## Task prompt:
Only the lines from the start of the data through the one containing "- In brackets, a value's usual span" belong in your answer; return them exactly.

## Stored data:
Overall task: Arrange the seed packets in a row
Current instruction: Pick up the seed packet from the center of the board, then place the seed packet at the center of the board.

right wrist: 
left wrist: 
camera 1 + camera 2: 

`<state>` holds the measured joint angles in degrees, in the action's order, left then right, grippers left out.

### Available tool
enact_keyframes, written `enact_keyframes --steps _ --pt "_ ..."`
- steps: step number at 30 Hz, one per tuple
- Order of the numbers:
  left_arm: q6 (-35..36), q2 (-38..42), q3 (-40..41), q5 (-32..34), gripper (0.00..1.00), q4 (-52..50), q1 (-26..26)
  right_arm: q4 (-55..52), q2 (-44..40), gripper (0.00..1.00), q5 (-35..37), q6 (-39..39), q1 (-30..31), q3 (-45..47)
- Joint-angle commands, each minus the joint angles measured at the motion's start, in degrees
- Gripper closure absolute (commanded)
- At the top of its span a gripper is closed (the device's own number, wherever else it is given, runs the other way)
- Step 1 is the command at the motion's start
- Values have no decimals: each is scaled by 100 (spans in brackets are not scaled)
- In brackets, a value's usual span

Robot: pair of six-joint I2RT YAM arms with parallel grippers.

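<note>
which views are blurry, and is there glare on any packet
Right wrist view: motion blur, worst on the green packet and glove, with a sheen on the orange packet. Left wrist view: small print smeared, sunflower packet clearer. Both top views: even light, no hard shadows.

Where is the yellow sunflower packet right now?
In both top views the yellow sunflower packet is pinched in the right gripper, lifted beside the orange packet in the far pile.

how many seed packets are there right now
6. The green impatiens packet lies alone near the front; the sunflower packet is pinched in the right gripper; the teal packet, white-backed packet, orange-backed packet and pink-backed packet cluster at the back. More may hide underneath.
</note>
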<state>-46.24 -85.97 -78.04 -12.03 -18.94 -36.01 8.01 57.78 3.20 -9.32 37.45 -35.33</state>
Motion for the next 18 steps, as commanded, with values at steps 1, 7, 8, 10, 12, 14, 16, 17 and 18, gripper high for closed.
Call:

## Solution:
Overall task: Arrange the seed packets in a row
Current instruction: Pick up the seed packet from the center of the board, then place the seed packet at the center of the board.

right wrist: 
left wrist: 
camera 1 + camera 2: 

`<state>` holds the measured joint angles in degrees, in the action's order, left then right, grippers left out.

### Available tool
enact_keyframes, written `enact_keyframes --steps _ --pt "_ ..."`
- steps: step number at 30 Hz, one per tuple
- Order of the numbers:
  left_arm: q6 (-35..36), q2 (-38..42), q3 (-40..41), q5 (-32..34), gripper (0.00..1.00), q4 (-52..50), q1 (-26..26)
  right_arm: q4 (-55..52), q2 (-44..40), gripper (0.00..1.00), q5 (-35..37), q6 (-39..39), q1 (-30..31), q3 (-45..47)
- Joint-angle commands, each minus the joint angles measured at the motion's start, in degrees
- Gripper closure absolute (commanded)
- At the top of its span a gripper is closed (the device's own number, wherever else it is given, runs the other way)
- Step 1 is the command at the motion's start
- Values have no decimals: each is scaled by 100 (spans in brackets are not scaled)
- In brackets, a value's usual span

The output for this exercise is finished.